[Records drawn from a dataset]
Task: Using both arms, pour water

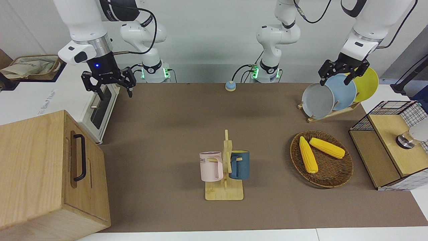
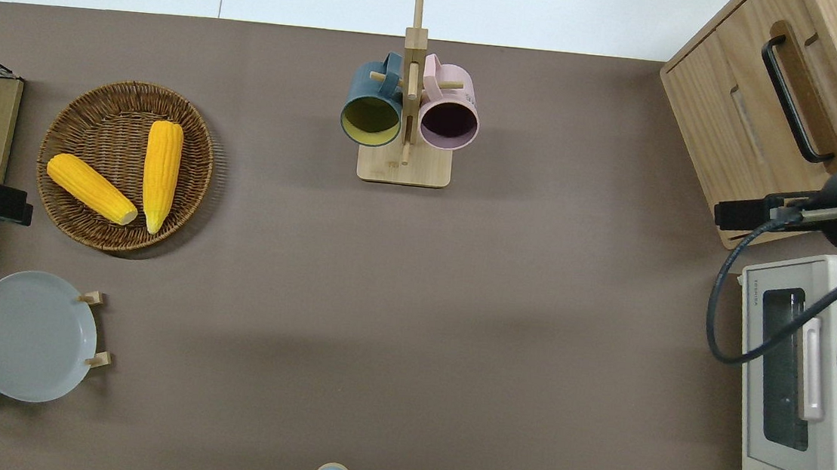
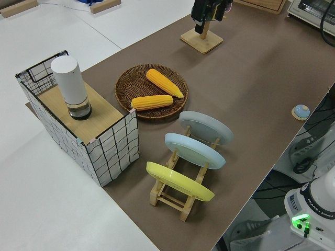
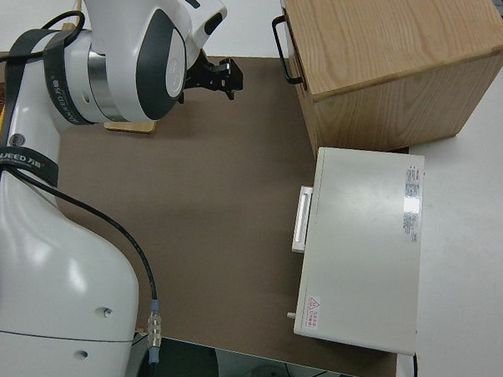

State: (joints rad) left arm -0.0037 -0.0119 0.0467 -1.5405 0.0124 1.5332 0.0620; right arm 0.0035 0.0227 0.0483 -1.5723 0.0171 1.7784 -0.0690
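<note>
Up high, the right gripper hung with fingers spread, holding nothing. Likewise the left gripper gaped empty, while both mugs sat on their wooden rack.

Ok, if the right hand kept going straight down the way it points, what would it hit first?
Probably the bare table near the cabinet and the oven. It could clip the oven's edge instead, since depth is unclear.

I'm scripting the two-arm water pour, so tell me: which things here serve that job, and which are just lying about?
Likely for the pour:
left gripper, open
right gripper, open
pink mug
blue mug
white cylinder, possibly the water vessel

Lying about:
corn basket
plate rack
toaster oven
wooden cabinet
</note>
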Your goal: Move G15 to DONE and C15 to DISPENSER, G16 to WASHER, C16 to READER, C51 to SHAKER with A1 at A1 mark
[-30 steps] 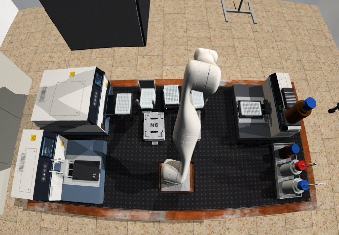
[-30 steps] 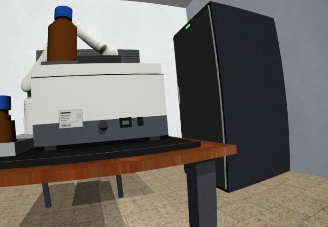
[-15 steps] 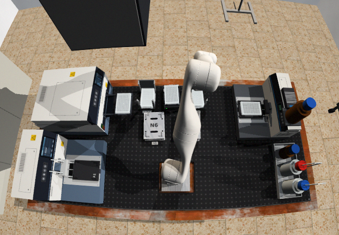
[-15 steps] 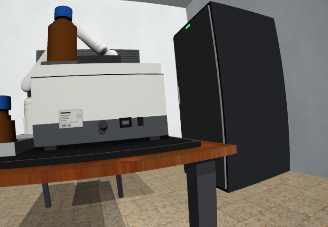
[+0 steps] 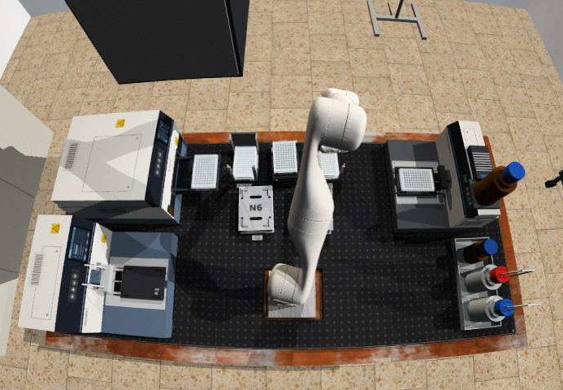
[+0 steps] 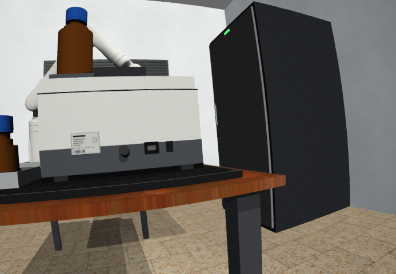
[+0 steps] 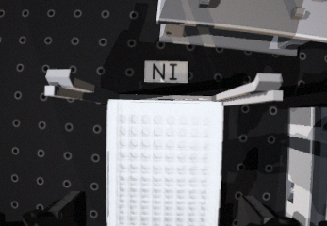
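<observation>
1. The arm [image 5: 311,197] reaches from its base toward the back row of the deck, with the wrist over the rack labelled IN; the label [image 7: 166,72] reads upside down in the wrist view
2. Directly below the camera lies a white well plate [image 7: 165,162], the top plate of the IN stack, down between the rack's walls [image 7: 251,90]; judging by the task this is G16, though no plate label is readable from here
3. Progress looks to be at an early stage: the washer on the right [image 5: 456,179] has a plate [image 5: 415,179] in its nest, so it seems C15 has not yet been moved on and the washer is not free for G16
4. The drawer of the large instrument at the back left carries a plate [image 5: 204,171], and two more plates sit in the back row, one in a tall rack [image 5: 244,162] and one on a dark block [image 5: 284,157]
5. The instrument at the front left [image 5: 144,283] shows a dark nest with no plate in it, and the spare nest N6 [image 5: 255,209] is bare too
6. The gripper [image 7: 165,209] stands fully wide and holds nothing; only the dark fingertips show at the bottom corners of the wrist view, either side of the plate and, as far as I can tell, above it and not touching
</observation>
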Controlling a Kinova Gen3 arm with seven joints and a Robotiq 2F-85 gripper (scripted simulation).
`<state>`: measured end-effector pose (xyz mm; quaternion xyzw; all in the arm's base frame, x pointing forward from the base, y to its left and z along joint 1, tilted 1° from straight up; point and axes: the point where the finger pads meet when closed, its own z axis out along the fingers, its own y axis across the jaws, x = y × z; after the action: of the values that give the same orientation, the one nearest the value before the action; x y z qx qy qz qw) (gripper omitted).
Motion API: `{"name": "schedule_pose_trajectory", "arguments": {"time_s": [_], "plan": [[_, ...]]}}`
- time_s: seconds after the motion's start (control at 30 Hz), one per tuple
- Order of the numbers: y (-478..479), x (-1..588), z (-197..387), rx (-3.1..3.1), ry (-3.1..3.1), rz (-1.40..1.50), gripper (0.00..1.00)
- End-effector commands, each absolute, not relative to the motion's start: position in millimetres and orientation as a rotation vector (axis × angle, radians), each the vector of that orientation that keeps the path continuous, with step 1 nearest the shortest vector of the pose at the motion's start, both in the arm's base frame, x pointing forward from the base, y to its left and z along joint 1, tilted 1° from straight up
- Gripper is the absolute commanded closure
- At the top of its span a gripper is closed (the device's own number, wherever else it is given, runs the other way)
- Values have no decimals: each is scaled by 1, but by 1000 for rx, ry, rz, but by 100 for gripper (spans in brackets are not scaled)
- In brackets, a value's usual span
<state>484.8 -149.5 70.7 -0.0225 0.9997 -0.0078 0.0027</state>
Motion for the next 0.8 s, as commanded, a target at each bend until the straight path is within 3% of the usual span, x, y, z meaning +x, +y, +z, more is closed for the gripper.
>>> {"name": "schedule_pose_trajectory", "arguments": {"time_s": [0.0,0.77], "plan": [[-150,485,67,-70,3133,-25,0],[-150,486,47,-70,3133,-25,0]]}}
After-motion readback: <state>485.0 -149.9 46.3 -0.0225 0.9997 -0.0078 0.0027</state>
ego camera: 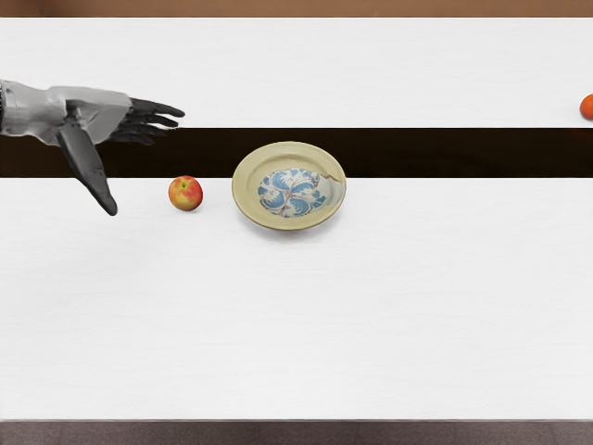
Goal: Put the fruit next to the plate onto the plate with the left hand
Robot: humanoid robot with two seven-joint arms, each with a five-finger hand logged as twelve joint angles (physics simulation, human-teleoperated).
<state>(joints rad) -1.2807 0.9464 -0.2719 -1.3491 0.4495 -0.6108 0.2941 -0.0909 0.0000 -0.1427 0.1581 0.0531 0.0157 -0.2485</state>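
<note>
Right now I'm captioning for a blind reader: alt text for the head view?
The left hand, fingers spread and holding nothing, hangs up-left of a red-yellow fruit lying on the white table just left of an empty patterned plate. An orange fruit shows at the right edge.

- Setting: simulator-rendered tabletop test bench.
- Evidence: 2 plain white slabs, the front table (pixel 296 315) and the rear table (pixel 296 69), separated by 1 dark gap (pixel 445 153).
</note>
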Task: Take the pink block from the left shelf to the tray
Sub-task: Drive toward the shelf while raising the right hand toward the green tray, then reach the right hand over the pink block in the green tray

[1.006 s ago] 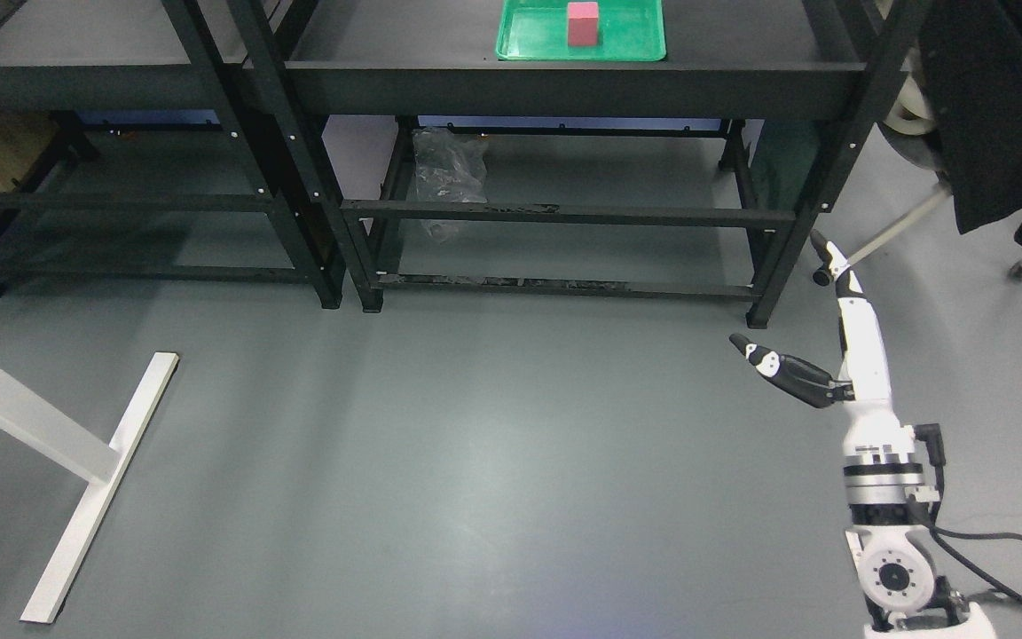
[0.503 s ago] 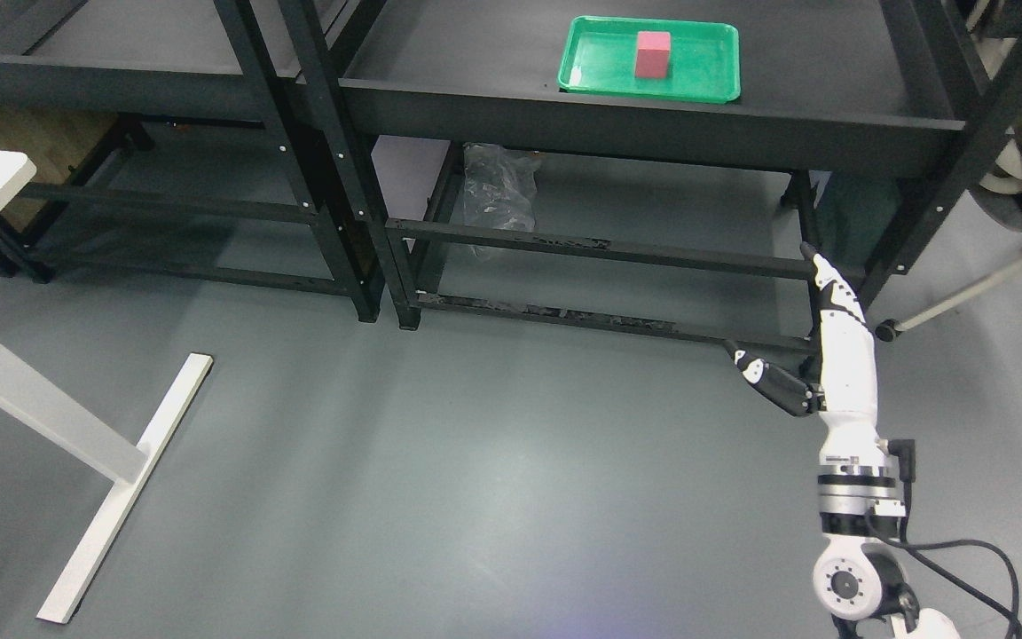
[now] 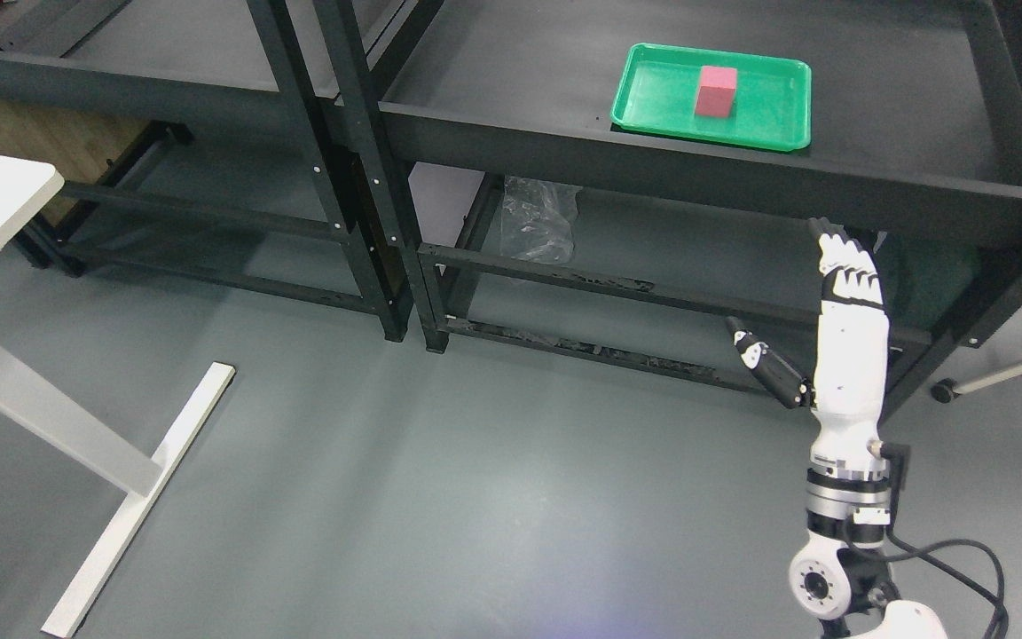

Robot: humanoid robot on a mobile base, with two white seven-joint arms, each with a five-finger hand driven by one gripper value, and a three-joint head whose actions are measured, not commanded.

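Seeing the pink block [image 3: 715, 90] already upright in the green tray [image 3: 653, 102], we judge placement done; our empty right robot hand [image 3: 830, 328], fingers apart, hangs at five o'clock, needing only retreat.

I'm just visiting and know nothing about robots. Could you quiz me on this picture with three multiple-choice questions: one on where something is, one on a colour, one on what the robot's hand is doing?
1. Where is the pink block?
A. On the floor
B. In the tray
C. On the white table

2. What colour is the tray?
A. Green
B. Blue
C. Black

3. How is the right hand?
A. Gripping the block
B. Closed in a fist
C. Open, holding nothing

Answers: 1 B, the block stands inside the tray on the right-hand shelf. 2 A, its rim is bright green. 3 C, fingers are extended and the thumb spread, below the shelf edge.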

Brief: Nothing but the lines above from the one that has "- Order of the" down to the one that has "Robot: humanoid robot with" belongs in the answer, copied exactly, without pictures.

Written solution:
- Order of the numbers: y (-478..479), x (-1..588), z (-197..387), rx (-3.1..3.1), ry (-3.1..3.1), rz (-1.40..1.50), gripper (0.00..1.00)
- End-effector commands, each absolute, not relative to the motion's start: position in millimetres and orientation as a rotation vector (axis × angle, radians), each the vector of that orientation that keeps the path continuous, with step 1 nearest the shortest vector of the pose at the motion's start, both in the arm's base frame, x pointing forward from the base, y to its left and z along joint 1, tilted 1° from straight up
- Gripper is the absolute commanded closure
- At the top of its span a gripper is closed (the device's own number, wherever else it is given, runs the other way)
- Values have no decimals: each is scaled by 1, but by 1000 for rx, ry, rz, but by 100 for gripper (spans in brackets are not scaled)
- In brackets, a value's usual span
<state>484.8 -149.5 70.7 -0.0225 0.9997 -0.0078 0.0027</state>
Motion for the next 0.8 s, as commanded, a target at each bend until the straight path is within 3% of the usual span, x, y, z meaning +x, +y, +z, more is closed for the gripper.
>>> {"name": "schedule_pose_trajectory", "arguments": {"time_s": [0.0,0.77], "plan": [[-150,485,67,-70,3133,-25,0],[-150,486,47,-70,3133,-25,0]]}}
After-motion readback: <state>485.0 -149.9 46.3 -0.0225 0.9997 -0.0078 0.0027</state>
ego camera: 
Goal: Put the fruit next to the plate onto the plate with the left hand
Robot: humanoid robot with two seven-joint arms, each with a five-finger hand logged as twelve joint angles (physics simulation, human-teleoperated).

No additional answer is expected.